# Saudi Arabic: على الحلوة والمرة



## MarcB

This idiom is from Saudi Arabia على الحلوه و المره what is it's English equivalent?


----------



## ayed

MarcB said:


> This idiom is from Saudi Arabia على الحلوه و المره what is it's English equivalent?


 
there is another equivalent in the pure Arabic(al-FuS.Ha) as well :
*في السراء والضراء* fissa/rrai waDh.dhar/rai
Engilsh : in ups and downs


----------



## Zeidan

Hi,
I think I have a better equivalent, which is : through thick and thin.

e.g: she has stuck by her husband through thick and thin.


----------



## ayed

Zeidan said:


> Hi,
> I think I have a better equivalent, which is : through thick and thin.
> 
> e.g: she has stuck by her husband through thick and thin.
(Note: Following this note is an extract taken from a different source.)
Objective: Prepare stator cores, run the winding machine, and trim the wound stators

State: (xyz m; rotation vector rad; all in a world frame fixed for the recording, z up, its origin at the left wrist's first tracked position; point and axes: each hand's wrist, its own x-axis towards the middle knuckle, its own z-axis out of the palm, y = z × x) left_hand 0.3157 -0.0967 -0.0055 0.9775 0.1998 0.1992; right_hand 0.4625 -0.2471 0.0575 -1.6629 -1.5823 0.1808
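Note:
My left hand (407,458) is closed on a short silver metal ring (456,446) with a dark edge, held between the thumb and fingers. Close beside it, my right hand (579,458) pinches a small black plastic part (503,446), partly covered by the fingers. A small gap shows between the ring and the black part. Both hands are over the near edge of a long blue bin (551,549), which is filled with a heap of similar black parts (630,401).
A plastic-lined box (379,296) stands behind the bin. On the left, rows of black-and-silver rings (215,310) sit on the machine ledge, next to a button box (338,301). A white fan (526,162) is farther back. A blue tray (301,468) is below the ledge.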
Thank you , Zeidan for this idiom.


----------



## Zeidan

Thanks for you too bro.


----------



## cherine

It's also used in Egypt. 3al 7elwa wel-morra (it's even a title of an old song  ) means to stay together not only in good times, but also in the bad ones. I remember this expression when I hear the exchange of vowes in a wedding in an American movie (in sickness and in health...)


----------



## MarcB

اشكركم كلهم زين​


----------



## ayed

MarcB said:


> اشكركم كلهم زين​


MarcB , does the expression "ups and downs" carry the same connotation of "through thick and thin"?


----------



## MarcB

Ayed,I would say they are similar,through thick and thin seems more intense.


----------



## Talib

Doesn't this literally mean, "Upon sweet and bitter"?


----------



## MarcB

Talib said:


> Doesn't this literally mean, "Upon sweet and bitter"?



Yes.


----------



## theturkeyisfat

is this pronounced "ala alhalwa wa almarra?"


----------



## Mahaodeh

Yes it is.


----------



## WadiH

theturkeyisfat said:


> is this pronounced "ala alhalwa wa almarra?"


 
No no no ... it's _'alal hilwa wil murrah_


----------



## Mahaodeh

Yep, I'm sorry, I guess I'm not so good at translitration.


----------



## WadiH

Mahaodeh said:


> Yep, I'm sorry, I guess I'm not so good at translitration.


 
You'll get the hang of it.


----------



## Nikola

Correct me if I am wrong but Wadi Hanifa is giving the Saudi spoken form not the MSA form. I think theturkeyisfat is trying to write MSA.


----------



## ayed

Nikola said:


> Correct me if I am wrong but Wadi Hanifa is giving the Saudi spoken form not the MSA form. I think theturkeyisfat is trying to write MSA.


 
*3ala al-H*u*lwati wa al-Murrah

Saudi colloquial form : 3ala al-Hilwah wa al-Murrah


----------



## WadiH

Nikola said:


> Correct me if I am wrong but Wadi Hanifa is giving the Saudi spoken form not the MSA form. I think theturkeyisfat is trying to write MSA.


 
Yes.  The Standard way of saying it would be something like:

_'alal hulwati wal murrati _(or _murrah_ if you're pausing on that word)

If you don't want to use case endings then it would be:

_'alal hulwah wal murrah_


----------



## cherine

The Egyptian pronounciation is 3al-Helwa wel-morra.


----------



## suma

"through good times and bad"


----------